▶ [TO DO]: Pictures are to be omitted; everything else in the data must be transcribed exactly.

SUPPLIED INFORMATION: Begin

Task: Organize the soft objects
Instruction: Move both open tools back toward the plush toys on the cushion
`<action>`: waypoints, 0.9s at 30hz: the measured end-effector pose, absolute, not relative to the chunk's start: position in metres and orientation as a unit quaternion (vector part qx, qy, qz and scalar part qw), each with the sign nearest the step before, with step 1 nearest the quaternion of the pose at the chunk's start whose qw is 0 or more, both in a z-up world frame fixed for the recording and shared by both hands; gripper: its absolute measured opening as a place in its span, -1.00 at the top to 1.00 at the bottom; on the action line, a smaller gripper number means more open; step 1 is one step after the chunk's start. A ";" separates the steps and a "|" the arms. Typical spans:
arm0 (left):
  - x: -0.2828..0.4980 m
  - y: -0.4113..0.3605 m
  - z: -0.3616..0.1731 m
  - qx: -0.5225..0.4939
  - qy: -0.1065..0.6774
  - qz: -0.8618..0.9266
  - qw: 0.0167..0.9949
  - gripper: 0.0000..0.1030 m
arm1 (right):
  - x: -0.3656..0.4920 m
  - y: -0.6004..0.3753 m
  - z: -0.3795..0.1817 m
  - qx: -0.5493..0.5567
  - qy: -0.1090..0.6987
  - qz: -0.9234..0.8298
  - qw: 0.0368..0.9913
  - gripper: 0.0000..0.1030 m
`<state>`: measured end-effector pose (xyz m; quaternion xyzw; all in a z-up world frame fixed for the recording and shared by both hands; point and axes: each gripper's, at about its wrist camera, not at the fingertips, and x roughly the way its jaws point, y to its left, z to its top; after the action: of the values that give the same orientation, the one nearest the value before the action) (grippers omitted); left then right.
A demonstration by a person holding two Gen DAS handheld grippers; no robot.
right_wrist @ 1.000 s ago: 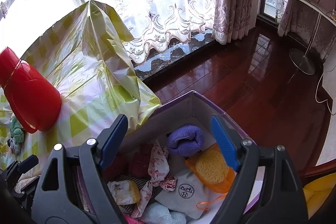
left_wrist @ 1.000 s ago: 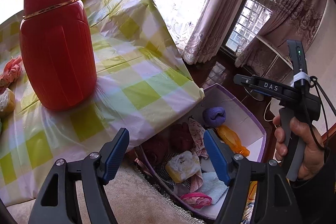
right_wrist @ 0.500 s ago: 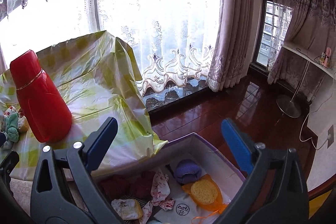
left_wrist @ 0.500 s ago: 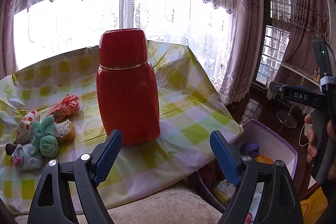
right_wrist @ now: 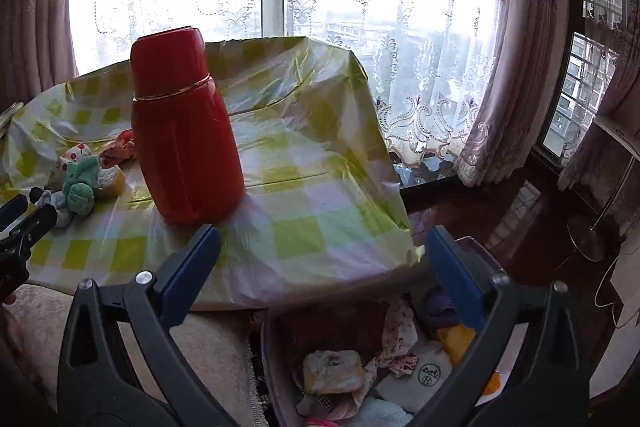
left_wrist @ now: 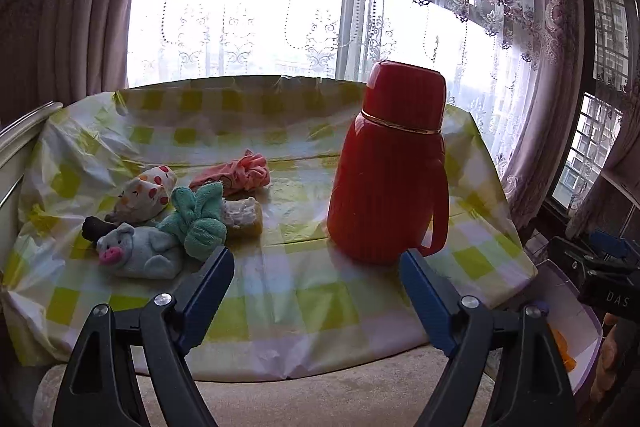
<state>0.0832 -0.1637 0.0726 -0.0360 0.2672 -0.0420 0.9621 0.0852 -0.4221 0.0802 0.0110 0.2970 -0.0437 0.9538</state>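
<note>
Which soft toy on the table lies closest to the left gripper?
The grey pig plush, nearest the left gripper; the green towel bunny and the others sit farther back.

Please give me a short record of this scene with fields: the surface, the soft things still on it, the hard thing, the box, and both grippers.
surface: table with a green checked cover
soft things on table: pig toy, green cloth, spotted cloth, pink cloth, sponge
hard thing: red flask, upright
box: beside the table, holds soft things
left gripper: open, empty
right gripper: open, empty
</note>
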 end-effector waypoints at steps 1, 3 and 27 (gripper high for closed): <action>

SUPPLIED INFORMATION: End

▶ [ANSWER FOR THIS EXERCISE]:
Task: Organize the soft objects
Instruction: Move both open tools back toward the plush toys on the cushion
`<action>`: waypoints, 0.9s at 30hz: the measured end-effector pose, absolute, not relative to the chunk's start: position in metres and orientation as a unit quaternion (vector part qx, qy, qz and scalar part qw), each with the sign nearest the step before, with step 1 nearest the quaternion of the pose at the chunk's start whose qw is 0 or more, both in a z-up world frame fixed for the recording and shared by both hands; gripper: its absolute measured opening as a place in its span, -1.00 at the top to 1.00 at the bottom; on the action line, a smaller gripper number means more open; step 1 is one step after the chunk's start. A ";" separates the steps and a "|" the arms. Typical spans:
arm0 (left):
  - x: -0.2828..0.4980 m
  - y: -0.4113..0.3605 m
  - z: -0.3616..0.1731 m
  - qx: -0.5225..0.4939
  - qy: -0.1065..0.6774
  - qz: -0.8618..0.9266
  - qw: 0.0167..0.9949
  - gripper: 0.0000..0.1030 m
arm1 (right):
  - x: -0.3656..0.4920 m
  - y: -0.6004..0.3753 m
  - z: -0.3795..0.1817 m
  - qx: -0.5493..0.5567
  - qy: -0.1090..0.6987
  - qz: -0.9234..0.8298
  - qw: 0.0368..0.9913
  - gripper: 0.0000..0.1030 m
`<state>`: measured end-effector pose (xyz m; quaternion xyzw; all in a z-up world frame fixed for the recording and shared by both hands; point and axes: each gripper's, at about its wrist camera, not at the fingertips, and x roughly the way its jaws point, y to its left, z to its top; after the action: of the values that give the same orientation, the one nearest the value before the action) (grippers omitted); left then right.
A demonstration by a person holding two Gen DAS handheld grippers; no robot.
right_wrist @ 1.000 s ago: 
left_wrist @ 1.000 s ago: 
right_wrist @ 0.500 s ago: 
left_wrist @ 0.500 s ago: 
right_wrist @ now: 
left_wrist @ now: 
<state>0.0832 -0.1637 0.0726 -0.0360 0.2672 -0.0420 0.9621 0.0852 -0.4221 0.0802 0.0110 0.2970 -0.0437 0.9538</state>
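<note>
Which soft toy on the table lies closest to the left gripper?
The grey pig plush, nearest the left gripper; the green towel bunny and the others sit farther back.

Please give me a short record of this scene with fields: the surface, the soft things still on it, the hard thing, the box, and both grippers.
surface: table with a green checked cover
soft things on table: pig toy, green cloth, spotted cloth, pink cloth, sponge
hard thing: red flask, upright
box: beside the table, holds soft things
left gripper: open, empty
right gripper: open, empty
</note>
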 end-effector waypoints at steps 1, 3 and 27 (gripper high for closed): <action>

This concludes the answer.